On March 18, 2020, DOL’s ETA announced the availability of up to $100 million in National Health Emergency Dislocated Worker Grants to help states, territories, and tribal governments respond to the workforce-related impacts of COVID-19.

COVID-19 Quick Employment Tips

DOL released a series of “COVID-19 Quick Employment Tips” videos on May 1, 2020. The first is on supporting workers’ mental health during the COVID-19 pandemic and features the Employer Assistance and Resource Network on Disability Inclusion’s (EARN) Mental Health Toolkit. The second highlights resources and information on reasonable accommodations and COVID-19 from the Job Accommodation Network (JAN).

COVID-19 Quick Employment Tips: Mental Health

COVID-19 Quick Employment Tips: Reasonable Accommodations

U.S. DEPARTMENT OF HEALTH AND HUMAN SERVICES, OFFICE FOR CIVIL RIGHTS

Civil Rights and HIPAA

The U.S. Department of Health and Human Services’ (HHS) Office for Civil Rights (OCR)  published a bulletin titled “Civil Rights, HIPAA, and the Coronavirus Disease 2019” on March 28, 2020 to help ensure that entities covered by civil rights authorities keep in mind their obligations under laws and regulations that prohibit discrimination on the basis of race, color, national origin, disability, age, sex, and exercise of conscience and religion in HHS-funded programs. The bulletin explains that persons with disabilities should not be denied medical care on the basis of stereotypes, assessments of quality of life, or judgments about a person’s relative “worth” based on the presence or absence of disabilities. Decisions by covered entities concerning whether an individual is a candidate for treatment should be based on an individualized assessment of the patient based on the best available objective medical evidence.

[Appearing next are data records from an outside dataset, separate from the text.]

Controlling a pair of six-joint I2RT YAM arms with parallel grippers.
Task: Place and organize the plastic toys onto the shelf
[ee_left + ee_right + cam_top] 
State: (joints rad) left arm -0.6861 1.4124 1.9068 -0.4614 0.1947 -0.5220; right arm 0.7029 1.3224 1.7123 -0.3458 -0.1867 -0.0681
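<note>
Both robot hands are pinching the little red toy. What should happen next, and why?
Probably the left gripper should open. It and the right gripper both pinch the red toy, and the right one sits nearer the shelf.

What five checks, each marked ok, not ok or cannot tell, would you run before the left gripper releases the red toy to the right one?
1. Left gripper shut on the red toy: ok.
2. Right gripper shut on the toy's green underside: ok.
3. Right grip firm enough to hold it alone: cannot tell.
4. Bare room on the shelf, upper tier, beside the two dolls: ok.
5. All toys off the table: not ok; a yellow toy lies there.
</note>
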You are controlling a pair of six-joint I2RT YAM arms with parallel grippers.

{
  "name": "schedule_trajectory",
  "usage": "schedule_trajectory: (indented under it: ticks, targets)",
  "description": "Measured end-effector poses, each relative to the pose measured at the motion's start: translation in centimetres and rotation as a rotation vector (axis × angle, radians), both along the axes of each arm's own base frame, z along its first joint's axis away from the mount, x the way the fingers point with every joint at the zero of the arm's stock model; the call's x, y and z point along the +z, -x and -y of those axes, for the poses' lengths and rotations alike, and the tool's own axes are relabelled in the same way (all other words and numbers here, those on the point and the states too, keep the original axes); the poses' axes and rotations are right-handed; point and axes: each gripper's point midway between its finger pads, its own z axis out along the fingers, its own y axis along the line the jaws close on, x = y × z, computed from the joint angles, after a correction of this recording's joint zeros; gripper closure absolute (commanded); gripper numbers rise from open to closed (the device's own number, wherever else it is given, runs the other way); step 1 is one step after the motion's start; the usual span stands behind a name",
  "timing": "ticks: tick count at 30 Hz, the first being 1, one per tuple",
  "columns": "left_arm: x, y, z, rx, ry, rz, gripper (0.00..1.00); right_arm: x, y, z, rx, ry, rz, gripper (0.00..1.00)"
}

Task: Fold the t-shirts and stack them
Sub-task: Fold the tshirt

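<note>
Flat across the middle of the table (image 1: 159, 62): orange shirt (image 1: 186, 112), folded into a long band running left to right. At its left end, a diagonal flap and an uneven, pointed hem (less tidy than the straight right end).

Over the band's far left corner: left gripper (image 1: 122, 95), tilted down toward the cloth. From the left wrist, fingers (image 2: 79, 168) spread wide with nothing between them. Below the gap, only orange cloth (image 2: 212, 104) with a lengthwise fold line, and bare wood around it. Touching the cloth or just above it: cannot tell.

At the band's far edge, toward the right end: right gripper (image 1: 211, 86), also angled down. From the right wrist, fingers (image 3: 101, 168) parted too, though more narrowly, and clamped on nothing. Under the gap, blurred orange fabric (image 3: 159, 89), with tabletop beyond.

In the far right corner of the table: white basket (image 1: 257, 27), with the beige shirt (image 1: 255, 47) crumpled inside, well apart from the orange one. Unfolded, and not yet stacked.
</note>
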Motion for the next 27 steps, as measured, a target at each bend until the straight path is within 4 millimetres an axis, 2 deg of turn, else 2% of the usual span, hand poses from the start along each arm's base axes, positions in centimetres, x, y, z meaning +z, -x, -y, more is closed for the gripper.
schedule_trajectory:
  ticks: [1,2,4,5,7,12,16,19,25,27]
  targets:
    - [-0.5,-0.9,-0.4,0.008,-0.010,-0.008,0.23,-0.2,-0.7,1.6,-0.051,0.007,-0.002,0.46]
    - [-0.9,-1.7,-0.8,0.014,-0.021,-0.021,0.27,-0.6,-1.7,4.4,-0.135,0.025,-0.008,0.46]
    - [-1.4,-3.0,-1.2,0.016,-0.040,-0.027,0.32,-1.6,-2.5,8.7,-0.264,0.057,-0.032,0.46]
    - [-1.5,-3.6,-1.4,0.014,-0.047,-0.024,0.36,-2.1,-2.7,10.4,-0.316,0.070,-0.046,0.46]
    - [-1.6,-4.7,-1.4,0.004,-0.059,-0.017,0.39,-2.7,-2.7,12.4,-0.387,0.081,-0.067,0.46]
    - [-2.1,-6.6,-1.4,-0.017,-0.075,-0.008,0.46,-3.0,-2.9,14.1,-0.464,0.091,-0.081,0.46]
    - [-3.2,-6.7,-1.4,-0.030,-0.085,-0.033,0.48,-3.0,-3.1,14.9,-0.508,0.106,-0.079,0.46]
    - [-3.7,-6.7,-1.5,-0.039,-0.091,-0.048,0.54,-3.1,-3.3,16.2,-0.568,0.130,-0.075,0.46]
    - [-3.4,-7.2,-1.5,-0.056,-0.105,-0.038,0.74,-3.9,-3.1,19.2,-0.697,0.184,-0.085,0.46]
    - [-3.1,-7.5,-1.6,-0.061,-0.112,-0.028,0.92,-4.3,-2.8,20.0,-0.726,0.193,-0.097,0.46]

Additionally, government officials, health care providers, and covered entities should ensure all segments of the community are served by:

  • Providing effective communication with individuals who are deaf, hard of hearing, blind, and visually impaired using qualified interpreters, picture boards, and other means;
  • Providing meaningful access to programs and information to individuals with limited English proficiency using qualified interpreters and through other means;
  • Making emergency messaging available in plain language and in languages prevalent in the affected area(s) and in multiple formats, such as audio, large print, and captioning, and ensuring that websites providing emergency-related information are accessible;
  • Addressing the needs of individuals with disabilities, including individuals with mobility impairments, individuals who use assistive devices or durable medical equipment, and individuals with immunosuppressed conditions including HIV/AIDS in emergency planning; and
  • Respecting requests for religious accommodations in treatment and access to clergy or faith practices as practicable.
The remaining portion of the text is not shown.